## Your objective
Look for the word "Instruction" in the entries below, then copy every line that has it.

━━━━━━

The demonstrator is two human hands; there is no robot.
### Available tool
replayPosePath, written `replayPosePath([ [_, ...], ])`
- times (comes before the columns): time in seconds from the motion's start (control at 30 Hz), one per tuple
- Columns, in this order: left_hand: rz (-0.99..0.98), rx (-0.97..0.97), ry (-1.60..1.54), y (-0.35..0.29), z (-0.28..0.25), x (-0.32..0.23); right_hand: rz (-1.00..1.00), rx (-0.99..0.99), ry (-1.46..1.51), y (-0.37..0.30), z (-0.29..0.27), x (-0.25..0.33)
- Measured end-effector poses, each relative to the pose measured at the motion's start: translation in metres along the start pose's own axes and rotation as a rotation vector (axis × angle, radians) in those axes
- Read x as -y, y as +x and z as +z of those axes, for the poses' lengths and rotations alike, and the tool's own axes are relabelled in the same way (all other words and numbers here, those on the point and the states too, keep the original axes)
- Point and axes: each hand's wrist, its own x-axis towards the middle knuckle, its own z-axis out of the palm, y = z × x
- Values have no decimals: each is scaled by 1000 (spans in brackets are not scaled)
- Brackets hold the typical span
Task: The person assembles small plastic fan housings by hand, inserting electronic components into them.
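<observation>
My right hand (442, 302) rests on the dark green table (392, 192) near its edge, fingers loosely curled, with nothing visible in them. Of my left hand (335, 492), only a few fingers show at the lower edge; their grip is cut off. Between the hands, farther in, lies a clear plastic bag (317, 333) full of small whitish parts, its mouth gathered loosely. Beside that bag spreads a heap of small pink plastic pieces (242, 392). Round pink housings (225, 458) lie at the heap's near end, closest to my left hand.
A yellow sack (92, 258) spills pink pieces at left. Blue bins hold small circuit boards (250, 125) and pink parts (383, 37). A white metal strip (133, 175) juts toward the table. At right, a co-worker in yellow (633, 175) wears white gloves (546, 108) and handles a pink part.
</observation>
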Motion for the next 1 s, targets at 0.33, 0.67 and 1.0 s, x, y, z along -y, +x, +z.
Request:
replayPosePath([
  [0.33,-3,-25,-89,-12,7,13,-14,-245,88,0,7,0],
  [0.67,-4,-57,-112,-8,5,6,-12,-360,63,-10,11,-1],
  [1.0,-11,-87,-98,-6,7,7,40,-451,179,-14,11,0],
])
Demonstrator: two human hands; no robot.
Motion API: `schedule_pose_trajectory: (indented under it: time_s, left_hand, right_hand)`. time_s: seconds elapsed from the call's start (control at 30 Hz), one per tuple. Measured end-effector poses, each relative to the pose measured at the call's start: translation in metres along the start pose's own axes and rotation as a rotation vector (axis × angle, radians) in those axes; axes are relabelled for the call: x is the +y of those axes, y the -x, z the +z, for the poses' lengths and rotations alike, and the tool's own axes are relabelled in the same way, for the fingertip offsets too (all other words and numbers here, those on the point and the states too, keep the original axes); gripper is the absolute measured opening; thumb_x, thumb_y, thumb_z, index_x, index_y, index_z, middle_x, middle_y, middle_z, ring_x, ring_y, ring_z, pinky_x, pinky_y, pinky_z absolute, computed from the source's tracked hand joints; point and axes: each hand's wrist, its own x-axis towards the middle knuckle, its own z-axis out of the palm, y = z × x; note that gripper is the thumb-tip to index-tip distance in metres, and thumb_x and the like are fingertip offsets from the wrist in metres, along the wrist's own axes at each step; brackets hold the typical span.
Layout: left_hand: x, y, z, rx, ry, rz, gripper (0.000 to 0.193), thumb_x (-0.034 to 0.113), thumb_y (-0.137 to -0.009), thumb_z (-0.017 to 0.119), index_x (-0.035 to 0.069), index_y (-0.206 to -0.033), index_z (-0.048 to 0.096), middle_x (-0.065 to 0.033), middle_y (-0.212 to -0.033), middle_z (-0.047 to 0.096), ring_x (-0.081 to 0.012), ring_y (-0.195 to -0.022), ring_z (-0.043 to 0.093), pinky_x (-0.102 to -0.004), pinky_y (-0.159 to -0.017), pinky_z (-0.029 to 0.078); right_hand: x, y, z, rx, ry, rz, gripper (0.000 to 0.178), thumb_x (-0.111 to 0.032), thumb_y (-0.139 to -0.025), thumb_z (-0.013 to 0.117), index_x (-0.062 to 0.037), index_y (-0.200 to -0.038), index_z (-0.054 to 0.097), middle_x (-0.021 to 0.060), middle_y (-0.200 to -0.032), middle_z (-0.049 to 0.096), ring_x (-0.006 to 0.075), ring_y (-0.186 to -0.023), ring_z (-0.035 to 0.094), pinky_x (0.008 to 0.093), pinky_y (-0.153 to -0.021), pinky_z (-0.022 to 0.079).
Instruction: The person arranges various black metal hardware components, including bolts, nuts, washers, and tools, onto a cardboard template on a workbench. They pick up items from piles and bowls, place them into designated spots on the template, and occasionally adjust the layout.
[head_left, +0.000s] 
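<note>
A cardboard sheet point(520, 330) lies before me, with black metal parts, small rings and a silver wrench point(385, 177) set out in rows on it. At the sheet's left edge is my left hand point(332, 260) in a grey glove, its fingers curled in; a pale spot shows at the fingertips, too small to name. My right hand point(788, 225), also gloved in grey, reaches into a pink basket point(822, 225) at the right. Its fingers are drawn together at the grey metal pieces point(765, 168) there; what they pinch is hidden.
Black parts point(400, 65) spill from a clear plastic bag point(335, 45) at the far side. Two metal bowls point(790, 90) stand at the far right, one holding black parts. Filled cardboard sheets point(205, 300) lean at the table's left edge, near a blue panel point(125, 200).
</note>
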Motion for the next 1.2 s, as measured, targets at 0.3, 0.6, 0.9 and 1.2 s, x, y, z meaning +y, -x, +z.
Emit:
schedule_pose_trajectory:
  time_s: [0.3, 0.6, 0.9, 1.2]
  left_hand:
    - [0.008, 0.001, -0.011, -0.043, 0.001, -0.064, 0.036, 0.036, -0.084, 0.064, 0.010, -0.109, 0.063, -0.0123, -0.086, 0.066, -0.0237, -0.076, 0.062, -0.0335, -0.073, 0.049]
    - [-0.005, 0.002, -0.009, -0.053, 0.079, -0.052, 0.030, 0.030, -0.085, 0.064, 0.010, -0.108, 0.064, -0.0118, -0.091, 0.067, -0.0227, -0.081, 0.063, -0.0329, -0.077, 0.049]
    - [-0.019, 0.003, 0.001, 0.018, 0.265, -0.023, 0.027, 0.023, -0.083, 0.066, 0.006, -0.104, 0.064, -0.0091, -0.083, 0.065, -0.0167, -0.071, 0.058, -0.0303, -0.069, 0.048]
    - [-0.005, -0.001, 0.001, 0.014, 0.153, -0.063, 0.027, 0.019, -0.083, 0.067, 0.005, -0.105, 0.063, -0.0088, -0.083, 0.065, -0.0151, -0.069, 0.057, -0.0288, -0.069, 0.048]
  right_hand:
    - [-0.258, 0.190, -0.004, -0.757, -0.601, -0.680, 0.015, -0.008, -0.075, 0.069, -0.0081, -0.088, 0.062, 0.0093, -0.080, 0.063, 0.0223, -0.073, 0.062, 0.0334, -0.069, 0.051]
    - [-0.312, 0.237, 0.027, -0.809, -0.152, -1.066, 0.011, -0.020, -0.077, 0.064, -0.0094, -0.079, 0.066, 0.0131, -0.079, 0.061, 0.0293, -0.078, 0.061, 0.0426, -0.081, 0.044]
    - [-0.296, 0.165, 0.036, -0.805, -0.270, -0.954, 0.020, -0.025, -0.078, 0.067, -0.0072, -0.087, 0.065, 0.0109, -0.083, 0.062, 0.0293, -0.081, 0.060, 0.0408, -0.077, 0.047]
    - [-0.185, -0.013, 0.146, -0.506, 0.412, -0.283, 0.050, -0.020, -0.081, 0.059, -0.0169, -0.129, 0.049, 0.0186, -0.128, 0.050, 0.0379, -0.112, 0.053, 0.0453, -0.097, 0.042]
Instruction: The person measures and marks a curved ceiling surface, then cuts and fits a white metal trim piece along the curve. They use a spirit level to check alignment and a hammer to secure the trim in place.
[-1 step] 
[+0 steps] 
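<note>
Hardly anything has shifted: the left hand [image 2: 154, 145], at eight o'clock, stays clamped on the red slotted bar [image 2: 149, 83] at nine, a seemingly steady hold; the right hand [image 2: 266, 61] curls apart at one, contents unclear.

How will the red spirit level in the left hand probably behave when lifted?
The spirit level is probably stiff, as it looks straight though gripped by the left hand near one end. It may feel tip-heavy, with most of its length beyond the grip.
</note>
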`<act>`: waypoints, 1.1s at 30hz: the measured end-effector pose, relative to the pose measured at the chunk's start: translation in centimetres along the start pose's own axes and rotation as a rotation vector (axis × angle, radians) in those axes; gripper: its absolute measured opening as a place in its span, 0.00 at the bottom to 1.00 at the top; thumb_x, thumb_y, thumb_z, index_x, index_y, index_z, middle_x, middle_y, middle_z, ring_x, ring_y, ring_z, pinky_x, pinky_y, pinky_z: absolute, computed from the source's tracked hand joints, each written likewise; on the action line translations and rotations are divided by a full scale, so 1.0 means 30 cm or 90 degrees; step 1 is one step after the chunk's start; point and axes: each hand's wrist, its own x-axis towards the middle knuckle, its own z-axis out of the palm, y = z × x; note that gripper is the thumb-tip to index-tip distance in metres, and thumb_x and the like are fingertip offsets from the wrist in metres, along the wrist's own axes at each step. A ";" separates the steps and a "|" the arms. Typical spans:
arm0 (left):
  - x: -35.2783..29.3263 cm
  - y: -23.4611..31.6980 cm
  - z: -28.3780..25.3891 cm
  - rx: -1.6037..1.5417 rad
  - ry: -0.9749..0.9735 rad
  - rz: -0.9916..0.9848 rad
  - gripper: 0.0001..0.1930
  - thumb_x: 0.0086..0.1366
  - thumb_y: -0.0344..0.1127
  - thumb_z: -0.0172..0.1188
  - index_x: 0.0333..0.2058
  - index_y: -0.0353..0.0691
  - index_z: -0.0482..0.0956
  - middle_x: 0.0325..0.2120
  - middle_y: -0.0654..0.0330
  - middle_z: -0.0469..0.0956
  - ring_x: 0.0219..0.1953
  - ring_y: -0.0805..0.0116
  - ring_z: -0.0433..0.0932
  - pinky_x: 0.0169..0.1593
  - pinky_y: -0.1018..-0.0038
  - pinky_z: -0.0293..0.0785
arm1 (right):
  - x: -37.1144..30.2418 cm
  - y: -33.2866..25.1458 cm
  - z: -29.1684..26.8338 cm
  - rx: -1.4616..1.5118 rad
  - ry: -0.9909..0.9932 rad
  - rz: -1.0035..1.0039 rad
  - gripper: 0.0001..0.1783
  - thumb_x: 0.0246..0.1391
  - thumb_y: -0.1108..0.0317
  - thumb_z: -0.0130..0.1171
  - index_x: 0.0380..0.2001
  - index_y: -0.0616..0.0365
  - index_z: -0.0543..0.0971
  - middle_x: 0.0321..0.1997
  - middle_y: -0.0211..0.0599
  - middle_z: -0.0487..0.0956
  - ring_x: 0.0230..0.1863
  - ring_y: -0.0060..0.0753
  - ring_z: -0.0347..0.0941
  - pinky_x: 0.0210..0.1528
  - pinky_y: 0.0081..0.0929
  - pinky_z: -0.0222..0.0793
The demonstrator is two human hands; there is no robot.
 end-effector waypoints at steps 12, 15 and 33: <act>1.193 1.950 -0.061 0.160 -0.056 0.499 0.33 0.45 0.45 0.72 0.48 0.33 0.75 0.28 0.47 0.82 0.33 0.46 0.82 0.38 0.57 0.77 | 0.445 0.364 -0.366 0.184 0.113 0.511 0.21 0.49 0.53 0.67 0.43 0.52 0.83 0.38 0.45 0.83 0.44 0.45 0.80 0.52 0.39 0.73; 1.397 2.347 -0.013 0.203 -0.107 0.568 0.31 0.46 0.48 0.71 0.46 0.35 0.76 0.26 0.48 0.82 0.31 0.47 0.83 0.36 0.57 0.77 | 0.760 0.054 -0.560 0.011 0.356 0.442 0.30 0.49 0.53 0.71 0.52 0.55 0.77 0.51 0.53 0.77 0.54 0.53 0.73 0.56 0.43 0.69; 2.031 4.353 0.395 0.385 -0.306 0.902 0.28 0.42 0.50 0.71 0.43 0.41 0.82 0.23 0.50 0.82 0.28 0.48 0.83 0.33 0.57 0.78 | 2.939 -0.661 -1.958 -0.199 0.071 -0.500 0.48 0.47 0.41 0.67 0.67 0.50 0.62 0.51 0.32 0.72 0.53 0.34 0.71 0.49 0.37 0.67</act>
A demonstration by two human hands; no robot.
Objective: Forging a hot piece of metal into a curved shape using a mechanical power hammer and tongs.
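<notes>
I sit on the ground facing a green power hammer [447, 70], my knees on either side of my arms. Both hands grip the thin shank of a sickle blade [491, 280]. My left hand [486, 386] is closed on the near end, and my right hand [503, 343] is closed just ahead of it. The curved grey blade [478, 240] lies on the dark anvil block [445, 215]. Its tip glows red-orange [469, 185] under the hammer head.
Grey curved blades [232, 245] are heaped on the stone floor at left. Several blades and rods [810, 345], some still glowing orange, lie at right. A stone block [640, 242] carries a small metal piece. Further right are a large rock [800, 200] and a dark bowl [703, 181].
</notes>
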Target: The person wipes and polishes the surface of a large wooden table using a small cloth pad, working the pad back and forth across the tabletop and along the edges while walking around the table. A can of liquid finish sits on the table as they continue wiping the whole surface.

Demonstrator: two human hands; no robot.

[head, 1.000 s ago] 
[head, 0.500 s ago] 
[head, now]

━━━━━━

## Written reply
Instruction: The person arranges various black metal hardware components, including bolts, nuts, washers, and tools, onto a cardboard template on a workbench. They pick up items from piles and bowls, place them into designated spots on the template, and occasionally adjust the layout.
Instruction: The person measures and marks a curved ceiling surface, then cuts and fits a white metal trim piece along the curve. They use a spirit level to check alignment and a hammer to secure the trim in place.

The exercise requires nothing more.